M-KOPA, founded in 2011 by Jesse Moore, Nick Hughes, and Chad Larson, has raised $411 million and extended over $1.5 billion in credit to 5 million customers across Kenya, Nigeria, Ghana, Uganda, and South Africa.

Its pay-as-you-go model for smartphones and solar kits has earned it recognition, including a ranking among Africa’s fastest-growing companies by the Financial Times. However, the petition challenges the company’s image as a socially responsible fintech, accusing it of perpetuating inequity under the guise of financial inclusion.

M-KOPA

Potential consequences if M-KOPA is found guilty

If the court rules against M-KOPA, the company could face significant repercussions. A guilty verdict on charges of racial discrimination and unfair share practices may require M-KOPA to pay substantial compensation to affected employees, potentially in the millions, alongside legal fees.
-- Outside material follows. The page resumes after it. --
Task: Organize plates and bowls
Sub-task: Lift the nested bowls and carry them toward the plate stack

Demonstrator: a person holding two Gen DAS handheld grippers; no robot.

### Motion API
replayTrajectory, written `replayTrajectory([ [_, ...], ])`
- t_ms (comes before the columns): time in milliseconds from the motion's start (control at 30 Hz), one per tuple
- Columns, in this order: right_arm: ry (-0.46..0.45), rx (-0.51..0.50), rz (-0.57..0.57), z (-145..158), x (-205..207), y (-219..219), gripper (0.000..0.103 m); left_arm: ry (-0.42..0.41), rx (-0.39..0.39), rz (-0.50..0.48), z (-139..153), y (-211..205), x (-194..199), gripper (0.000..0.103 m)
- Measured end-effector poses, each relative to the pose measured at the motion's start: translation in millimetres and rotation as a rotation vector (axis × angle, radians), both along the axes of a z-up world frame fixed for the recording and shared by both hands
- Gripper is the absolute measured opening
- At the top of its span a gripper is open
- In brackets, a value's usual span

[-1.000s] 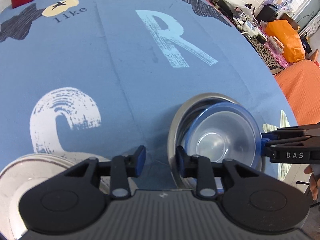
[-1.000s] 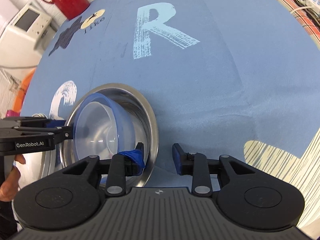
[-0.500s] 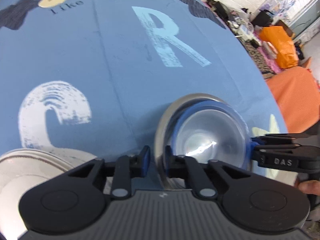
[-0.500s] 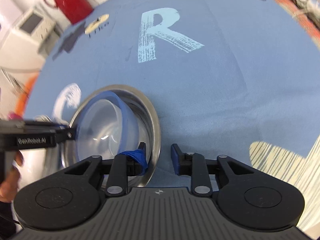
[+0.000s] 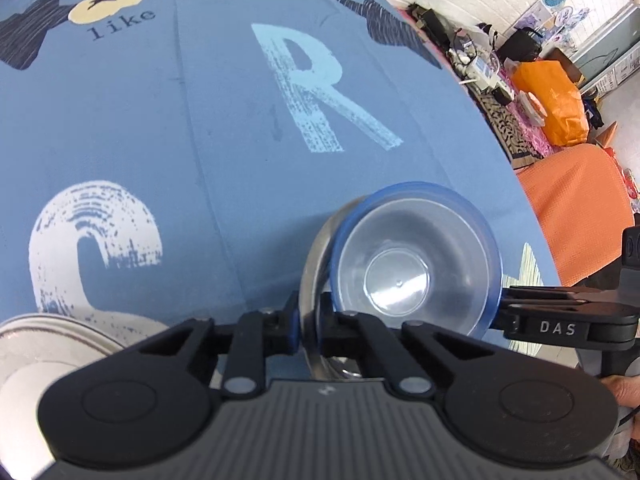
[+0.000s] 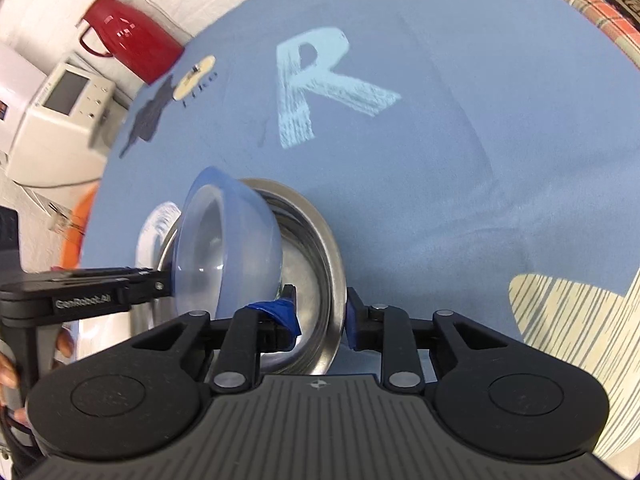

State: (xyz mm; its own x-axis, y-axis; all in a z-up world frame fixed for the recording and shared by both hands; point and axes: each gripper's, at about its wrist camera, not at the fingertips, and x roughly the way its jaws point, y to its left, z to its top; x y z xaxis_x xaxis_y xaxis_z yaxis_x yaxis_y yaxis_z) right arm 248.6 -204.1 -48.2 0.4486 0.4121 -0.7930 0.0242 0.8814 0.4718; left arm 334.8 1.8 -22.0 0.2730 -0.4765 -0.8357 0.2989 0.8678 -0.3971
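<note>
A steel bowl (image 5: 316,248) sits on the blue tablecloth (image 5: 200,140) with a clear, blue-rimmed plastic bowl (image 5: 412,260) inside it. My left gripper (image 5: 310,320) is shut on the steel bowl's near rim. In the right wrist view the plastic bowl (image 6: 224,248) is tipped up out of the steel bowl (image 6: 320,248), its mouth facing my left gripper (image 6: 164,284). My right gripper (image 6: 320,320) straddles the opposite steel rim. Its taped inner finger is under the plastic bowl, and a gap still shows between that finger and the rim. From the left wrist view, the right gripper (image 5: 500,312) touches the plastic bowl's far edge.
Another steel dish (image 5: 40,340) lies at the near left. A red jug (image 6: 132,40) and a white appliance (image 6: 60,112) stand beyond the table's far left. An orange cloth (image 5: 580,216) and clutter lie off the right edge. A hand (image 5: 624,392) holds each gripper.
My left gripper's jaws have closed onto the steel bowl's rim. The plastic bowl has tipped up toward the left gripper. The right gripper's jaws have narrowed around the opposite rim.
</note>
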Motion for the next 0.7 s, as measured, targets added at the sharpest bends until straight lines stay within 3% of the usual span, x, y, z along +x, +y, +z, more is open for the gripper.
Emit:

The court could mandate a restructuring of the share scheme to grant equitable access to African staff, diluting existing investors’ stakes and straining ties with BII and other backers.

Financially, M-KOPA’s $750 million annual revenue and $411 million in funding could come under pressure, and investors could withdraw support due to reputational damage.

In Kenya, where M-KOPA serves a significant portion of its 5 million customers, public backlash could erode trust, impacting sales of smartphones and solar kits. Regulatory scrutiny from bodies like the Central Bank of Kenya may intensify, with potential fines or stricter oversight.

The case could also trigger similar lawsuits in M-KOPA’s other markets, including Nigeria, Ghana, Uganda, and South Africa, amplifying legal and financial risks.

Globally, a guilty verdict would tarnish M-KOPA’s partnerships with Safaricom and Mastercard, undermining its standing in the fintech ecosystem.

The outcome of the case, still pending in court, could set a precedent for how African startups address equity and accountability, forcing M-KOPA to reform its practices or risk losing its market position.